Tomadas de otros idiomas hay palabras que acaban
haciéndose un sitio en nuestro vocabulario cotidiano. Lingüísticamente se
denominan préstamos. El término escogido, préstamo, no es el más
adecuado, ya que muchas veces entran para no ser devueltas jamás. Mejor las
podríamos llamar regalos.
Porque en efecto, la convivencia entre lenguas
permite esta transmisión léxica que funciona para que los hablantes reorganicen
su vocabulario con recursos rápidos, espontáneos y precisos. Dicho de otra
manera, los préstamos enriquecen una lengua.

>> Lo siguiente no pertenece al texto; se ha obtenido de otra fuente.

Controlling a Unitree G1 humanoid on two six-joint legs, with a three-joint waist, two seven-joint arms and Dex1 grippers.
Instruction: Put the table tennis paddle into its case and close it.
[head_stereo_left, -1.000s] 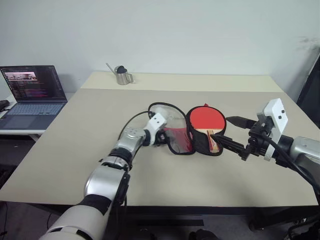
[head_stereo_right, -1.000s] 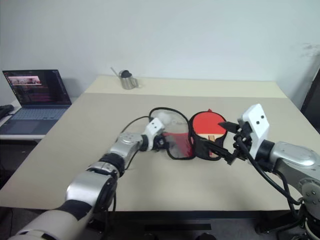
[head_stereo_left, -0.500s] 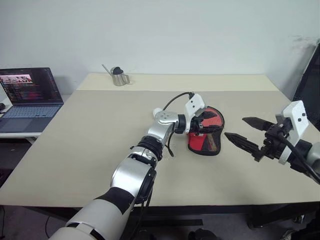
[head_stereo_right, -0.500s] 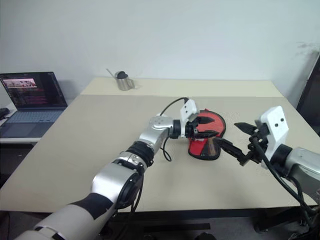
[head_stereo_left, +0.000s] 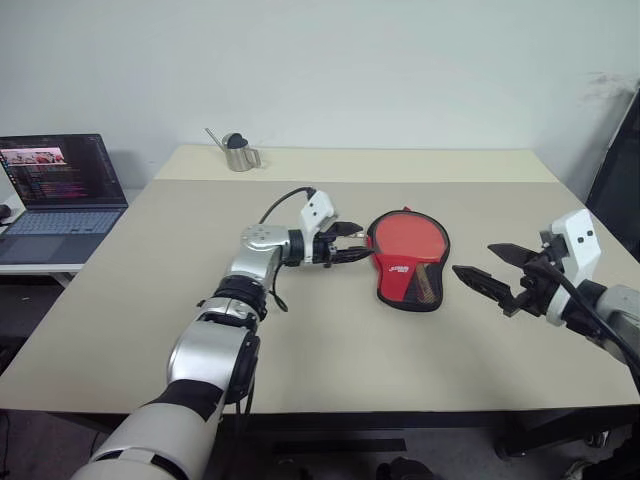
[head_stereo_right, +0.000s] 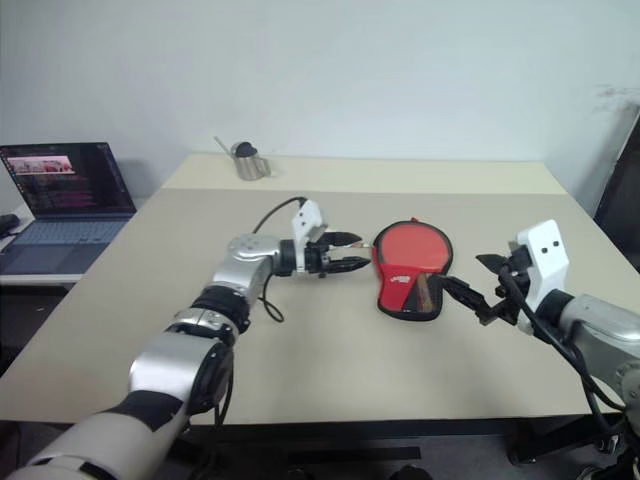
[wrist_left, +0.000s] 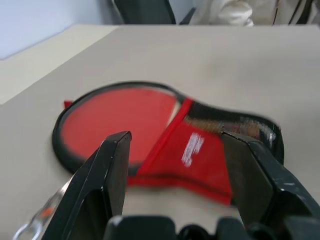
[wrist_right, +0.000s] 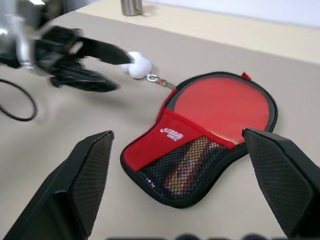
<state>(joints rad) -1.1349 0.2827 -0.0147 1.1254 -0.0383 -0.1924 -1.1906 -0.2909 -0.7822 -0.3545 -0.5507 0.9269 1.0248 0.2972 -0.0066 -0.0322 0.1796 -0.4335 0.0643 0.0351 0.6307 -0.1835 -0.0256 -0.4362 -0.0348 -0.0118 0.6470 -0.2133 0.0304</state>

De todas formas siempre
aparece el recalcitrante conservador que se retuerce entre las páginas del
diccionario para recuperar una vocablo que de una forma u otra podría evitar la entrada del préstamo. Y lo que es peor, alardea con ello de proteger el
idioma.
Los idiomas no necesitan de esta anacrónica
protección. En cambio sí deben estar abiertos para responder mejor a los
cambios. Si para ello hacen falta expresiones procedentes de otras lenguas,
bienvenidas sean. Porque no es lo mismo pin
que insignia, pub que local con
música, piercing que perforado… como
no lo fueron en su día albañil y cementero o acequia y reguero.